All of which means that the retailers will incentivise customers to use mobile, so customers will use it even if it costs them an explicit fee versus the implicit fee associated with debit. Ultimately, I’m pretty sure, that the fact that only 10% of consumers say they will pay doesn’t mean anything.
Barcelona
It’s that time of year again, so along with many of my peers I went to the GSMA Mobile World Congress in Barcelona, the annual festival for the mobile industry. There were 60,000 people there this year. You can’t not go, even if you don’t look forward to trudging around with 60,000 fellows. At least we had an eventful start to the trip. I bumped into Claire Featherstone from Maxis at the gate and we sat next to each other on the bus chatting. When the bus was almost at the plane, it was clipped by one of those trolleys that carry the baggage containers and the window right next to Claire shattered! When we got on the plane she was a little nervous about sitting next to the window…
MWC is getting to be a bit of a pain, to be honest. It’s just too big, but for a company in our market you just have to go, because that’s where everyone wants to arrange their meetings. Maybe it’s time to split it into two different events and have all of the mobile infrastructure at one event and the mobile software, services and solutions at anotherSince some of our biggest customers are there, we’re there, and that’s all there is to it. Actually, there was an extra factor: the GSMA had kindly invited me to be one of their awards judges — I voted for Colin Firth in the King’s Speech (just joking, I voted in the “Best Mobile Money Product or Solution” category) — so I was there for the awards dinner as well*.

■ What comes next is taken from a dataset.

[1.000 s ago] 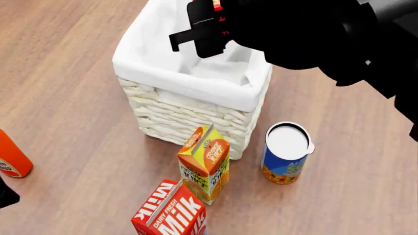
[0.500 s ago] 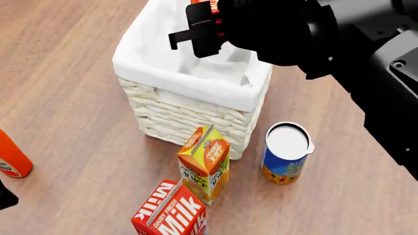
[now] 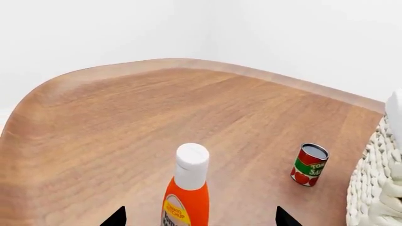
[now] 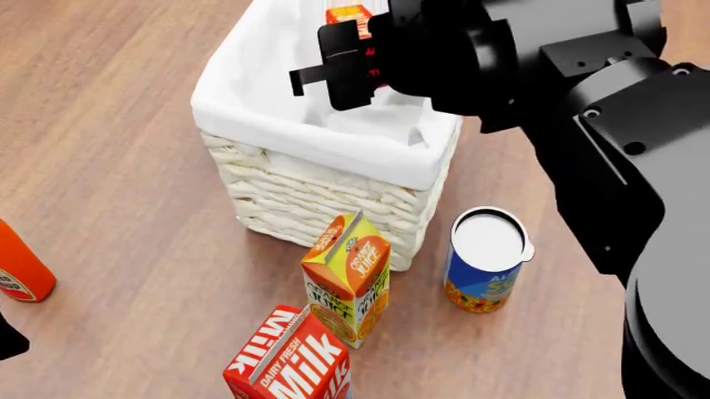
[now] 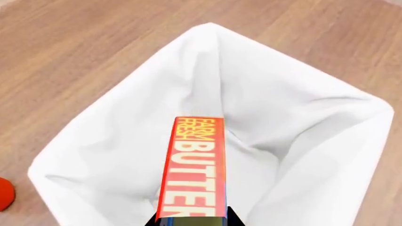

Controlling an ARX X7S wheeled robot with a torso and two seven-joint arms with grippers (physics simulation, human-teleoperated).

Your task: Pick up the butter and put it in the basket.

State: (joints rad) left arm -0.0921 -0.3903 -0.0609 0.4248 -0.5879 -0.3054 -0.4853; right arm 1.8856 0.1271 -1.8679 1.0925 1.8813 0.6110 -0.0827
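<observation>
Hanging over one basket (image 4: 332, 158), one butter (image 5: 191, 169) in right end effector (image 4: 352, 51).

Basket (image 4: 322, 179) at centre back of table (image 4: 122, 216). Butter (image 5: 191, 169) held by right gripper (image 4: 352, 51) over basket opening. Juice carton (image 4: 347, 278) just in front of basket, milk carton (image 4: 291, 359) nearer still, can (image 4: 486, 259) to carton's right. Ketchup bottle (image 4: 17, 268) far left.
</observation>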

The big news was, of course, the whole Nokia/Microsoft thing. But the news that I was really interested in was the stuff about shaping and control the value network around secure transactions which, in the first instance, means getting decent penetration of NFC handsets and, in the second instance, the war over the secure element (SE). This was a good show for NFC. NFC isn’t new to the show — or to Spain, where Visa has been running a trial in Sitges for a year.

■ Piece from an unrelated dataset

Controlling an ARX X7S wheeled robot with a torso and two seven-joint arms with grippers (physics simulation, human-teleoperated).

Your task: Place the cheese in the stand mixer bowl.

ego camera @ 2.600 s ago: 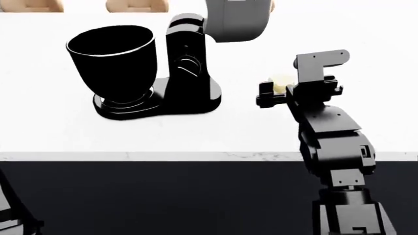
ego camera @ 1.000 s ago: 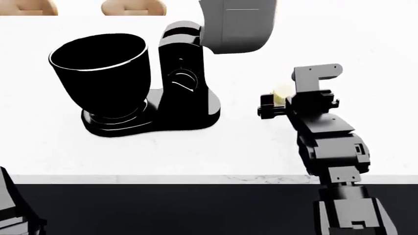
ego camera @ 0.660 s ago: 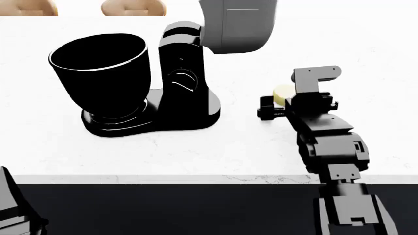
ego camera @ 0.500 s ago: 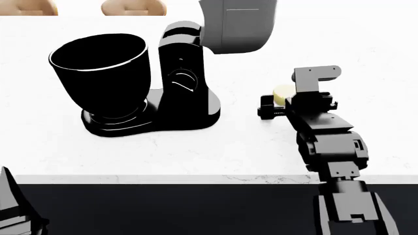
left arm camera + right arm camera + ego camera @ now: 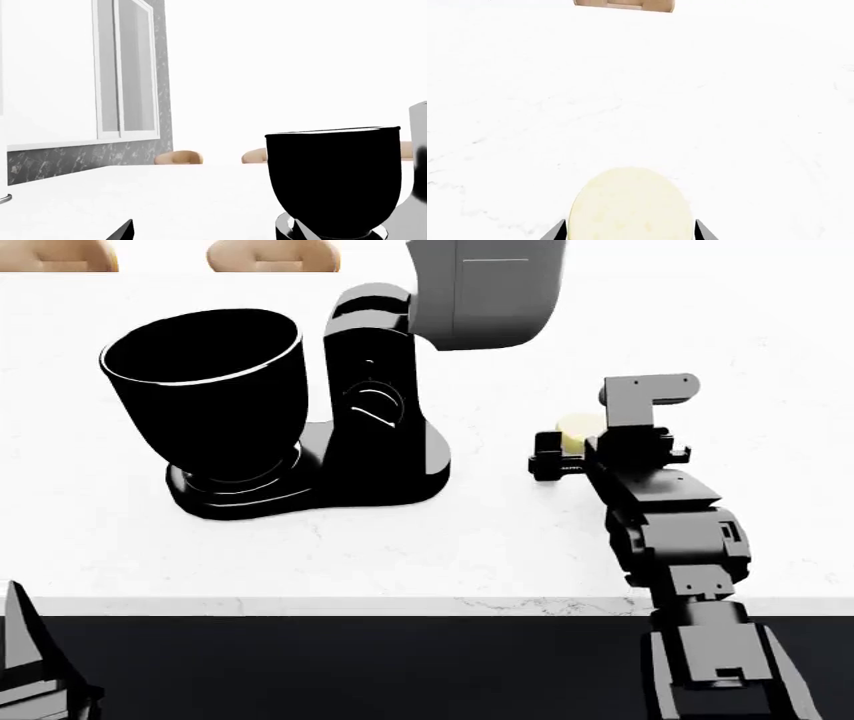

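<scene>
The cheese (image 5: 577, 427), a small pale yellow wheel, sits between the fingers of my right gripper (image 5: 582, 443) over the white counter, right of the mixer. In the right wrist view the cheese (image 5: 627, 205) fills the space between both fingertips, and the gripper (image 5: 630, 233) is shut on it. The stand mixer bowl (image 5: 207, 390), glossy black with a thin bright rim, stands on the black mixer's base at the left. It also shows in the left wrist view (image 5: 333, 180). My left gripper (image 5: 212, 233) is open and empty, low near the counter, facing the bowl.
The grey mixer head (image 5: 481, 290) is tilted up behind the black mixer column (image 5: 380, 390). Tan wooden shapes (image 5: 274, 254) lie at the counter's far edge. The counter's front edge (image 5: 400, 607) runs below. A window and grey wall (image 5: 127, 80) stand beyond.
The head view shifted early on, so the mixer sits lower and further left. Since then the right gripper has edged slightly right with the cheese, and the left arm has crept up at the bottom left.
</scene>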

The phone for the Telefónica trials, the Samsung S5230, known as the Star or Player One, is an EDGE handset–not a 3G phone. But Samsung said it is one of the handset maker’s top sellers.
[From New Samsung NFC Phone Gets First Trial in Spain | NFC Times – Near Field Communication and all contactless technology.]
It’s also a Single Wire Protocol (SWP) handset that implements the “GSMA NFC” model where the SE is on the UICC and under the control of the mobile operator, who hopes to rent security domains (SDs) to banks and others. And this is where things were different at the show this year: SWP/UICC isn’t the only game in town any more because of the spread of embedded SEs and removable SEs (eg SD cards).
The NFC interface is all the rage. ZTE said all of their new handsets would be NFC, Nokia had already said that all new smartphones announced in 2011 would be NFC, Blackberry said NFC was central to their strategy, an NFC iPhone is rumoured. Some of these handsets contain their own SEs. For example, the Android Nexus. How many times have I bored people to death on this blog, and at conferences, by complaining that the business side of some organisations (and their management consultants) don’t understand the relationship between nerdy technical decisions being made over the last couple of years and the business models that they enable or constrain? One of the first of the mass-market NFC_enabled handsets, the Google Nexus S, illustrates this rather well. The onboard SE is the widely used SmartMX.
The Nexus S comes with a PN65N from NXP. This chip is a combination of the PN544 NFC controller and an embedded SmartMX secure element.
[From Uncovered: The hidden NFC potential of the Google Nexus S and the Nokia C7 • NFC World]
This means, of course, that anyone with access to the SmartMX embedded SE can run secure applications (eg, credit cards) without going through the operator’s TSM etc. You may even have applications split between the two, so your O2 Money prepaid card is on your UICC (say) whereas your Visa debit card is in the handset. Both of them could be accessed through the same mobile wallet. Note that in order to create and access SDs you need keys — a big part of of our work on other mobile secure applications to go into various handsets (eg, for banks) is working out the key management strategies for these Global Platform (GP)-based SEs — so someone is still in control of the SE (hint: not the operator), but the framework in which you can do this is there.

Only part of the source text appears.